Updated vision and roadmap: https://www.corexi.ai/en/vision
+ studio updates
Roadmap, finalized. The keiki portfolio is now locked at 12 products. Sequenced, not simultaneous. Corexi first, then the rest, one at a time.
keiki.studio, quieter on purpose. We had a “product interaction zone” on the site. A build-in-public space where visitors could follow each product’s roadmap step by step and vote on what to add next. It’s hidden for now. We’re early enough in the story that too many moving parts read as noise, not transparency. The goal this week was a cleaner first impression: who we are, what we’re doing, why it matters. The interaction zone will come back, but later, when the story can carry it.
Trademark update. Quick recap for new readers: a Cyprus-based company called Benipol, which only makes baby products, had registered “keiki” as a trademark. When we moved to use “keiki studio” in our own category, they objected. We’ve now formally assured the EUIPO that we have no intention of operating in baby or child products, in any form. Now we wait.
+ venture lab (product) updates
This week was Corexi, and only Corexi. As the solo founder on the venture side, I made a deliberate call: until Corexi matures a little, no new products go live. The blurple studio team is behind me, but the venture side is mine to carry, and carrying more than one product at a time is how good products get half-built.
Corexi got its sentence. As above. The shift from “a product I’m building” to “a continuous UX layer for AI-native products” rewires everything downstream. Roadmap, vision, pricing logic, partner conversations. All cleaner now.
Vision and roadmap, locked. Corexi is a continuous layer, not a one-off audit. Continuous analysis. Continuous improvement. That’s the whole shape of it.
Website updates, in plain language.
The site now reads, top to bottom, as a continuous UX layer for AI-native products. The whole homepage has been rewritten around this positioning.
Added the “two moments” message and polished the homepage flow. Cleaned up a leftover conflict between an old “Same engine” pill and the new “Two Moments” section.

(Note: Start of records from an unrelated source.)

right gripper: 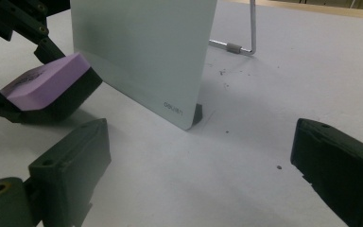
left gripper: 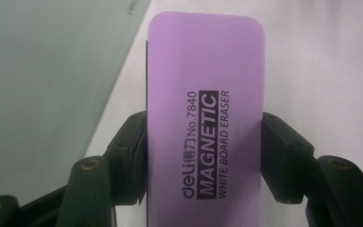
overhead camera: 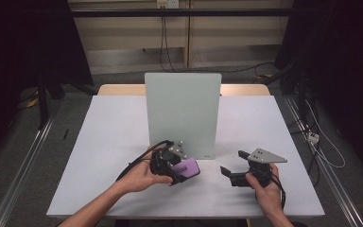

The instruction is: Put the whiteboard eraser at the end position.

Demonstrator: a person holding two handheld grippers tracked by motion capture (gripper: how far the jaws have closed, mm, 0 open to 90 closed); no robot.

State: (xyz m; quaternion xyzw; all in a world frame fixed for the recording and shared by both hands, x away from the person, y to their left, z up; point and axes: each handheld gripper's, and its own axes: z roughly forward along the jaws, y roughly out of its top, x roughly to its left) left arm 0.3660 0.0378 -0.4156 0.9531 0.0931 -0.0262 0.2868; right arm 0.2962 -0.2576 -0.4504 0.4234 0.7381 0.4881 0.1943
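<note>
On the white table (overhead camera: 113, 127), toward the left part of its near edge, the person's left hand (overhead camera: 139, 177) holds the left gripper (overhead camera: 178, 172), whose two black jaws are pinched on the long sides of a purple whiteboard eraser (overhead camera: 187, 168). In the left gripper view the pads (left gripper: 133, 156) press flat against both sides of the eraser (left gripper: 205, 118), its printed purple top facing the camera and a thin dark layer showing along one edge. The right gripper view shows the eraser (right gripper: 47, 82) tilted, purple face up and black felt underneath; it seems to hang just above the tabletop, though its shadow makes contact hard to rule out. Just behind it, near the middle of the table, a pale grey-green whiteboard (overhead camera: 182, 113) stands upright and leans slightly back on a thin wire stand (right gripper: 246, 33), its lower corner resting on the table beside a small dark foot (right gripper: 198, 112). The eraser sits just in front of the board's lower left part, near but apart from it. Toward the right part of the near edge, the right hand (overhead camera: 264, 187) holds the right gripper (overhead camera: 228, 171) low over the table, pointing toward the left gripper. Its jaws are spread wide with bare tabletop between them.
</note>
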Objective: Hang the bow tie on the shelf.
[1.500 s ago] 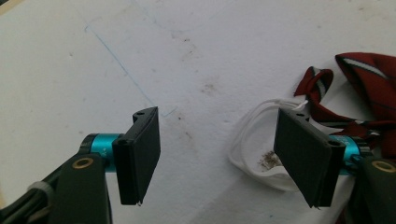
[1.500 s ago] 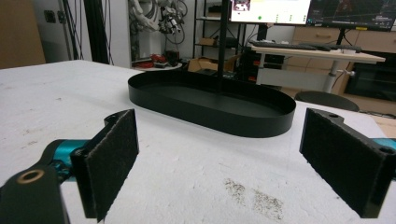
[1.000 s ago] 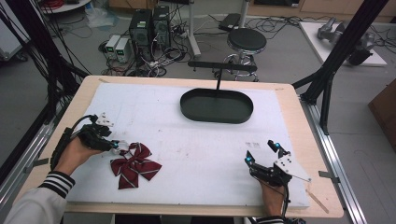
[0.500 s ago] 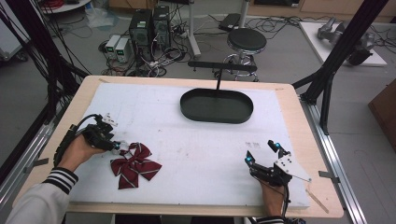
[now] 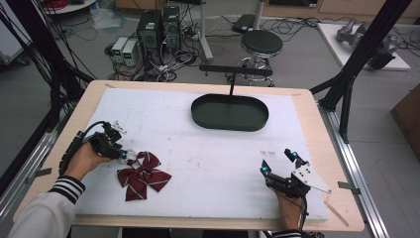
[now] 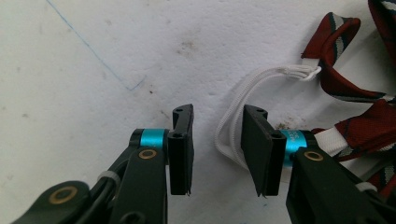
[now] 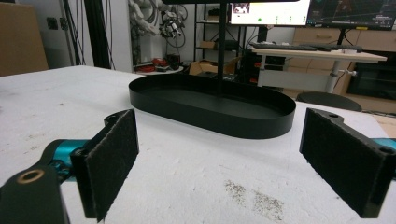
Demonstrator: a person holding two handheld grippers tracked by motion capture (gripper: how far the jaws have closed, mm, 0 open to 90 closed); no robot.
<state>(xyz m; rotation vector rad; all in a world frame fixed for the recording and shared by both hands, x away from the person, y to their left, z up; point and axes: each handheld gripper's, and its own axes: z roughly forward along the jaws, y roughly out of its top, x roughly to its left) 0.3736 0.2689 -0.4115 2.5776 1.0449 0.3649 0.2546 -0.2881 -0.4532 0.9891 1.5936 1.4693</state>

Vision and story pages rewritten to match the new positioning.
Demos and partners. Demo slots for the week are fully booked. We’ve also started onboarding the first partners. The early signal is good. People understand what Corexi is faster now that I can say it in one sentence.
A Note on Focus
This week tested the discipline of doing one thing at a time. The temptation to start a second product is always there, especially with a roadmap of twelve sitting in front of you. But solo founder math is unforgiving. Every new product is a tax on the one that’s almost ready. Corexi gets the gas until it can stand on its own. Then the next one.